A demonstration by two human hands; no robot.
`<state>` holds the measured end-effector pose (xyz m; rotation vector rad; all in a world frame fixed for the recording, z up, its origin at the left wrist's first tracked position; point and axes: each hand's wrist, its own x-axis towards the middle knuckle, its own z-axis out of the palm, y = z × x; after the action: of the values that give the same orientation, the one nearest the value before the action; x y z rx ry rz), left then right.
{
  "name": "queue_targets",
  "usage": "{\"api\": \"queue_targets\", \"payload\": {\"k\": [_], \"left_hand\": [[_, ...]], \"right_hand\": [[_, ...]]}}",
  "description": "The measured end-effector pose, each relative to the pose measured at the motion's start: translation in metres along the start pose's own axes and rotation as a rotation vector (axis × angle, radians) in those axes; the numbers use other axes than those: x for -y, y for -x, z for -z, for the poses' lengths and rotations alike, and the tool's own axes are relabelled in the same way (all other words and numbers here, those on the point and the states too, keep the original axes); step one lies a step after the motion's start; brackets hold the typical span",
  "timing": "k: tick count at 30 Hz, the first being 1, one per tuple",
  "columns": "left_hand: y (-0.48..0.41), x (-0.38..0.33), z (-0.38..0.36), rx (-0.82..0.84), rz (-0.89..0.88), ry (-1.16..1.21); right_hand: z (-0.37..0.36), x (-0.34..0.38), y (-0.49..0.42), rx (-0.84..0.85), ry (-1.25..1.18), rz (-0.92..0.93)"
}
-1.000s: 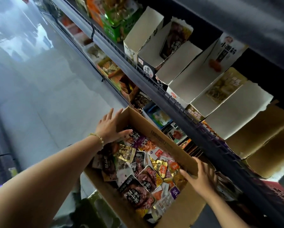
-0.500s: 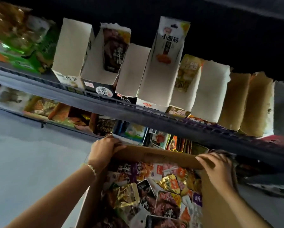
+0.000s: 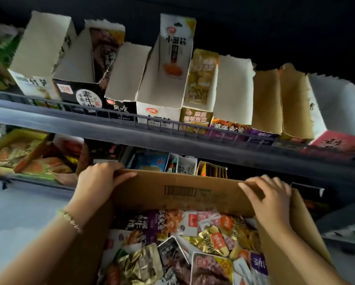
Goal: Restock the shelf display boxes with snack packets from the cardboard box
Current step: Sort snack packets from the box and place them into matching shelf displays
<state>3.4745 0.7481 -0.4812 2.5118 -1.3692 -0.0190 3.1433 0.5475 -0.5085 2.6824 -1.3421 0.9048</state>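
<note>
A brown cardboard box (image 3: 178,192) full of mixed snack packets (image 3: 193,247) sits right below me, its far wall facing the shelves. My left hand (image 3: 98,182) grips the box's far left corner, fingers curled over the rim. At the far right corner, my right hand (image 3: 269,198) holds the rim the same way. Above, a row of open-topped display boxes (image 3: 160,87) stands on the upper shelf, most of them looking nearly empty inside.
A dark wire-fronted shelf rail (image 3: 172,136) runs across between the box and the display boxes. The lower shelf (image 3: 38,157) holds more snack trays and packets. Pale floor (image 3: 18,212) lies at the left.
The view has swung from looking along the aisle to facing the shelves. Both hands went from reaching at the box to gripping its far corners, and the box now sits closer under the shelf.
</note>
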Motion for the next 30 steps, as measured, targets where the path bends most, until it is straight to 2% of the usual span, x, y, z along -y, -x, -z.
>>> {"api": "queue_targets", "payload": {"k": [7,11,13,16,18,22,24,26,28,30], "left_hand": [[-0.013,-0.006,0.0,0.029,-0.038,0.042],[-0.011,-0.019,0.002,-0.025,-0.031,0.092],[-0.011,-0.028,0.0,0.01,-0.021,0.071],[-0.01,-0.036,-0.004,-0.011,0.012,0.076],[-0.003,-0.038,-0.003,-0.046,0.026,0.029],[0.015,-0.031,-0.009,0.003,0.048,0.022],[0.018,-0.029,-0.008,0.025,0.018,-0.025],[0.026,-0.035,-0.007,-0.025,-0.07,-0.024],[0.04,-0.045,-0.008,-0.128,-0.166,0.085],[0.057,-0.056,-0.013,-0.165,-0.191,0.196]], "right_hand": [[0.009,-0.003,-0.008,0.08,-0.064,-0.067],[0.024,-0.013,0.003,0.081,-0.058,-0.099],[0.029,-0.016,0.009,0.109,-0.097,-0.148],[0.024,-0.016,0.005,0.062,-0.14,-0.121],[0.027,-0.016,0.002,0.09,-0.121,-0.138],[0.021,-0.014,0.005,0.103,-0.14,-0.116],[0.017,-0.012,0.002,0.061,-0.137,-0.095],[0.02,-0.011,0.005,0.054,-0.113,-0.079],[0.025,-0.011,0.01,0.063,-0.115,-0.055],[0.032,-0.002,0.02,0.03,-0.164,0.018]]}}
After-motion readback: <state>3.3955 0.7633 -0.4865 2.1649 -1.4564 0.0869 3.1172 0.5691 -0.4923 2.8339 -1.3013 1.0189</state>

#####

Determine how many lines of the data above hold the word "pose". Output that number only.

2